Faculty of Mathematics and Informatics, Sofia University "St. Kliment Ohridski", 125 Tsarigradsko Shosse Blvd., bl. 2, 1113 Sofia, Bulgaria.
Genes (Basel). 2023 Feb 4;14(2):412. doi: 10.3390/genes14020412.
For several decades, intensive research for understanding gene activity and its role in organism's lives is the research focus of scientists in different areas. A part of these investigations is the analysis of gene expression data for selecting differentially expressed genes. Methods that identify the interested genes have been proposed on statistical data analysis. The problem is that there is no good agreement among them, as different results are produced by distinct methods. By taking the advantage of the unsupervised data analysis, an iterative clustering procedure that finds differentially expressed genes shows promising results. In the present paper, a comparative study of the clustering methods applied for gene expression analysis is presented to explicate the choice of the clustering algorithm implemented in the method. An investigation of different distance measures is provided to reveal those that increase the efficiency of the method in finding the real data structure. Further, the method is improved by incorporating an additional aggregation measure based on the standard deviation of the expression levels. Its usage increases the gene distinction as a new amount of differentially expressed genes is found. The method is summarized in a detailed procedure. The significance of the method is proved by an analysis of two mice strain data sets. The differentially expressed genes defined by the proposed method are compared with those selected by the well-known statistical methods applied to the same data set.

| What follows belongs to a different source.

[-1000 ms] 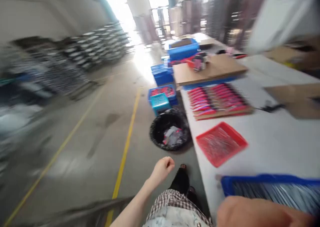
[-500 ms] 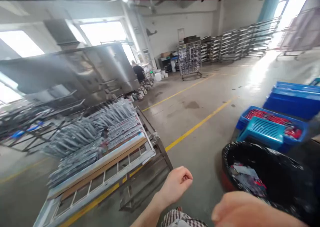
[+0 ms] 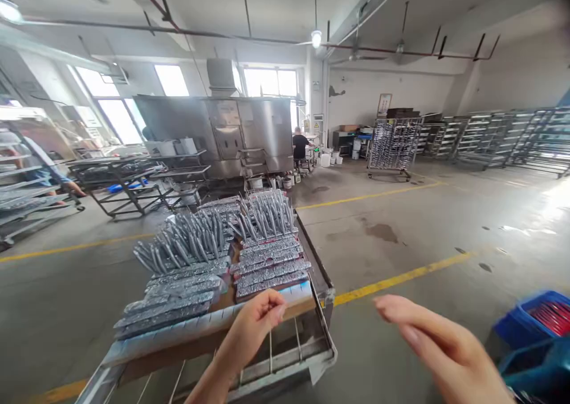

几十年来,深入研究基因活性及其在生物体生命中的作用一直是不同领域科学家的研究重点。这些研究的一部分是分析基因表达数据以选择差异表达基因。基于统计数据分析的识别感兴趣基因的方法已经被提出。问题在于它们之间没有很好的一致性,因为不同的方法会产生不同的结果。通过利用无监督数据分析,一种发现差异表达基因的迭代聚类过程显示出了有希望的结果。在本文中,对应用于基因表达分析的聚类方法进行了比较研究,以阐明所实现的聚类算法的选择。提供了对不同距离度量的研究,以揭示那些能够提高该方法在发现真实数据结构方面的效率的度量。此外,通过基于表达水平的标准差的附加聚合度量来改进该方法。发现了新的差异表达基因,从而增加了基因的区分度。该方法总结在一个详细的过程中。通过对两个老鼠品系数据集的分析,证明了该方法的有效性。所提出的方法定义的差异表达基因与应用于同一数据集的著名统计方法选择的基因进行了比较。